I agree with this post. YOur H is not a mind reader. Just because you tell a guy something a million times does not mean that they understand. Someone posted an article here of the woman who divorced the husband over unwashed dishes, a brilliant read because it addressed this very issue. Whoever it was pls repost?
The fact that he works really hard and provides for you may be his way of showing you love.
You need to both read His Needs Her Needs.


----------



## Kaliber (Apr 10, 2020)

aine said:


> Someone posted an article here of the woman who divorced the husband over unwashed dishes, a brilliant read because it addressed this very issue. Whoever it was pls repost?


Would love to read that post!
It would be great if someone pasts the link.



aine said:


> You need to both read His Needs Her Needs.


I second that, get the book!


----------



## 347233 (Nov 25, 2020)

We have talked and I wrote him a long letter a few times about what I am looking for.

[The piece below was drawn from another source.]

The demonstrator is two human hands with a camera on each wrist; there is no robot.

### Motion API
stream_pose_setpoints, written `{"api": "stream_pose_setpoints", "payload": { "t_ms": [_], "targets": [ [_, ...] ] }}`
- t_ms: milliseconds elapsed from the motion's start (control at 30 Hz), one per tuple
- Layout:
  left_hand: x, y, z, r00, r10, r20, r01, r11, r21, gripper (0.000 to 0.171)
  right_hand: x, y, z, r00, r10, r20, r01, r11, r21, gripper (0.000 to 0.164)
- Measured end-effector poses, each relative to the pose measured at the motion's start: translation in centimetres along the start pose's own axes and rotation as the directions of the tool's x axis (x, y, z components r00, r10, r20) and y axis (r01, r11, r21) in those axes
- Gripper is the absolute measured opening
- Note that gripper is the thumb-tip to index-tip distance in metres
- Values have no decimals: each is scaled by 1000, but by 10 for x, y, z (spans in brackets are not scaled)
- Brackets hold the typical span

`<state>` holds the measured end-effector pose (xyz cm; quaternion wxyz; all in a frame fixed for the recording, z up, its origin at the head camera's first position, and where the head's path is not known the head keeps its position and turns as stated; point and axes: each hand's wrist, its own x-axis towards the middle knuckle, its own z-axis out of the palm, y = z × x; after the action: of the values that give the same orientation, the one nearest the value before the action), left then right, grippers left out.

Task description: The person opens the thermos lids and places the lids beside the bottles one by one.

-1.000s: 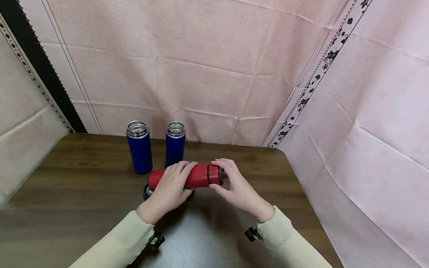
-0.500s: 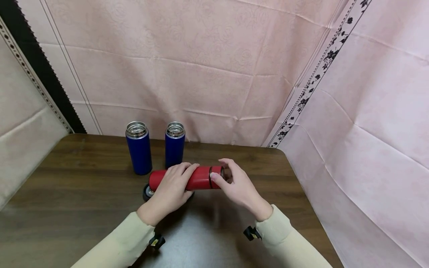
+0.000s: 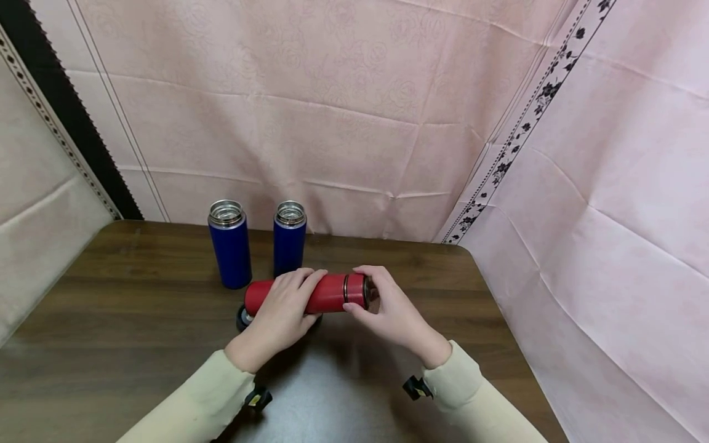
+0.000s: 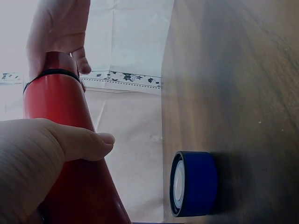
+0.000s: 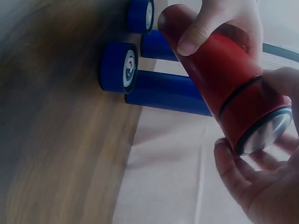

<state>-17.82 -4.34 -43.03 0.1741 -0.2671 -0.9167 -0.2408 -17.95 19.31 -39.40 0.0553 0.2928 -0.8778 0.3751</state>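
Observation:
A red thermos bottle (image 3: 329, 295) lies sideways in the air above the table, its red lid (image 3: 356, 290) toward the right. My left hand (image 3: 281, 311) grips the body from above, thumb along the near side. Around the lid end curl the thumb and fingers of my right hand (image 3: 396, 314), thumb by the dark seam ring. In the right wrist view the lid's shiny end disc (image 5: 266, 133) faces the right palm. Two blue lids, one nearer (image 5: 114, 67) and one farther (image 5: 139, 16), rest on the table below the bottle, mostly hidden by it in the head view.
Two blue bottles without lids, one at left (image 3: 231, 255) and one right of it (image 3: 289, 243), stand upright near the back of the wooden table (image 3: 138, 320). Pink cloth (image 3: 343, 123) hangs behind and at the sides.
The right hand loosened and turned about the lid half a second ago, thumb raised. Now its thumb is lower and the fingers close round the lid again. The left hand stays nearly still.

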Motion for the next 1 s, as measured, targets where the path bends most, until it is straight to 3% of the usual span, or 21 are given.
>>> {"api": "stream_pose_setpoints", "payload": {
  "t_ms": [100, 167, 300, 433, 700, 1000],
  "targets": [
    [-1, -1, 0, 1000, 1, -8, -2, 1000, -5, 88, 0, 1, 0, 996, -87, 9, 87, 995, -54, 64],
    [-1, -1, 0, 1000, 0, -8, 0, 1000, -8, 88, -1, 0, 0, 996, -94, 11, 94, 994, -53, 68],
    [-2, 0, -1, 1000, -3, -2, 3, 1000, -7, 88, -1, -3, 0, 1000, 25, -3, -25, 1000, -2, 71],
    [-3, 1, -2, 1000, 3, 0, -3, 1000, -8, 87, -1, -3, 0, 985, 173, -9, -172, 984, 35, 63],
    [-4, 1, 0, 999, 41, -12, -41, 999, 10, 84, -2, -1, 0, 966, 254, 47, -255, 967, 15, 53],
    [-4, -2, 2, 1000, 18, 2, -18, 1000, 11, 86, -4, -1, 0, 995, 60, 75, -59, 998, -18, 64]
  ]
}}
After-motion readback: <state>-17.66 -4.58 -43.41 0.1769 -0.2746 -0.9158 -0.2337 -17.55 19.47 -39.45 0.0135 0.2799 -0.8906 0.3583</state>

He acted better a couple days. 




Lance Mannion said:


> Why do you expect him to be a mindreader?


----------



## 347233 (Nov 25, 2020)

I talked to him and wrote him a very long letter a few times, he liked what I wrote and he said be will improve. 

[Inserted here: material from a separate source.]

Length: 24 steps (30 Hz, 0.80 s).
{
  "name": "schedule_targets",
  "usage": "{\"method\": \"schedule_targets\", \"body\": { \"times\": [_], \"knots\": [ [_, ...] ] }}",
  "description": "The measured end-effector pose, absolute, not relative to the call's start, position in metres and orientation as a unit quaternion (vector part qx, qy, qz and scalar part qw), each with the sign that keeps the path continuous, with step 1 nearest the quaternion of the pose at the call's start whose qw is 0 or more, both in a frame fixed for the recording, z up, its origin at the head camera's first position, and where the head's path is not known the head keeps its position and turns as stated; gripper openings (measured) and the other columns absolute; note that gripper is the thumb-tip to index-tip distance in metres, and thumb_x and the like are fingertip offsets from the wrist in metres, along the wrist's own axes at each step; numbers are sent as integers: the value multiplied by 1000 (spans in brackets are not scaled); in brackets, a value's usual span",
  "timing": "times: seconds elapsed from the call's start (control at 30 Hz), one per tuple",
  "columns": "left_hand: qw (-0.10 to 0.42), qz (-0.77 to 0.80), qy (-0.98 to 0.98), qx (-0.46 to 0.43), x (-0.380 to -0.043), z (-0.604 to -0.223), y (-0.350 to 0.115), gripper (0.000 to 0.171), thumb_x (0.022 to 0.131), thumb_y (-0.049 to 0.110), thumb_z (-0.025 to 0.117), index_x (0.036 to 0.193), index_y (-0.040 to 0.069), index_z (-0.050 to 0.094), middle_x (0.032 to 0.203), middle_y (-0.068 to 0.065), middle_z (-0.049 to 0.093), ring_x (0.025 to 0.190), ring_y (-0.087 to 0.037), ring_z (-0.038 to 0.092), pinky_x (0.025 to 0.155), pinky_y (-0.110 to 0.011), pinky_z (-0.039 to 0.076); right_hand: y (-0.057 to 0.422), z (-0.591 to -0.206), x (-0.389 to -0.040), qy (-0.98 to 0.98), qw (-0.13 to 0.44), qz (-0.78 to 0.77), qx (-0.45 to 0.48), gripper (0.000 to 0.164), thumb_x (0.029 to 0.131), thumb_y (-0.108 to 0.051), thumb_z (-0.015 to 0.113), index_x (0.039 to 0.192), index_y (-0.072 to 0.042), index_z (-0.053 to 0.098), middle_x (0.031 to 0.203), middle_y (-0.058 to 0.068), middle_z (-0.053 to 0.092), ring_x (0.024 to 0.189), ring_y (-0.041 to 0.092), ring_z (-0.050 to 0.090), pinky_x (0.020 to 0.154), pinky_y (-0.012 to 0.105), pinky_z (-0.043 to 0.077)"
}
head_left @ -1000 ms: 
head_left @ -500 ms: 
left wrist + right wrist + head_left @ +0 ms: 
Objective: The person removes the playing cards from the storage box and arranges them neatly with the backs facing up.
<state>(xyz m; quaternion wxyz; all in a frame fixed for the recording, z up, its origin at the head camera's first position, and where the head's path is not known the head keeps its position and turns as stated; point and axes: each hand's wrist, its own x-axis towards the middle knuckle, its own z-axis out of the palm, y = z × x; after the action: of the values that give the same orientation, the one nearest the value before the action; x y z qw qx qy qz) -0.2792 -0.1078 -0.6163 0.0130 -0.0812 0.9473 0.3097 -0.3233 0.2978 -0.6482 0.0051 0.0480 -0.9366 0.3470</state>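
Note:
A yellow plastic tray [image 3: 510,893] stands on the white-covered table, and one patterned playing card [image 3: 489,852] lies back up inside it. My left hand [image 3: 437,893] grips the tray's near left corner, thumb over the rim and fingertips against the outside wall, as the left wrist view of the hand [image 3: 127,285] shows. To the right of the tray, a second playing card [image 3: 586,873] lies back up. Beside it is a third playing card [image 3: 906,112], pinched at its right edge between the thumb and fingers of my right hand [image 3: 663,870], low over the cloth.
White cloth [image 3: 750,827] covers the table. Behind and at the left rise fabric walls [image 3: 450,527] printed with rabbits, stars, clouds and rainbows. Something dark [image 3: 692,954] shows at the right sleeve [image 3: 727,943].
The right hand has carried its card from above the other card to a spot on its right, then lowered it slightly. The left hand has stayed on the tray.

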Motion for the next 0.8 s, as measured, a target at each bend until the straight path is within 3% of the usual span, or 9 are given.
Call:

The problem is he couldn't keep an erection. He wouldn’t go to a doctor or therapist. It seemed he is fine to be like this.




aine said:


> I agree with this post. YOur H is not a mind reader. Just because you tell a guy something a million times does not mean that they understand. Someone posted an article here of the woman who divorced the husband over unwashed dishes, a brilliant read because it addressed this very issue. Whoever it was pls repost?
> The fact that he works really hard and provides for you may be his way of showing you love.
> You need to both read His Needs Her Needs.


----------



## aine (Feb 15, 2014)

Kaliber said:


> Would love to read that post!
> It would be great if someone pasts the link.
> 
> 
> I second that, get the book!











She Divorced Me Because I Left Dishes By The Sink


It wasn’t a big deal to me when I was married. But it was a big deal to her.




www.huffpost.com


----------



## Kaliber (Apr 10, 2020)

aine said:


> She Divorced Me Because I Left Dishes By The Sink
> 
> 
> It wasn’t a big deal to me when I was married. But it was a big deal to her.
> ...



Thanks @aine!


----------



## minimalME (Jan 3, 2012)

@aine, that was a great article - thanks for posting it! 😊


----------



## Lance Mannion (Nov 24, 2020)

Itiyou34 said:


> The problem is he couldn't keep an erection. He wouldn’t go to a doctor or therapist. It seemed he is fine to be like this.


He likely feels deep shame before his wife and so his coping strategy is avoidance. I'd argue that the solution here can't be direct, his ED problem, instead he needs his ego, his sense of security, to be super-validated so that his ED problem can be talked about with you without him feeling inferior, then he's in a better mental place to go and seek professional help. 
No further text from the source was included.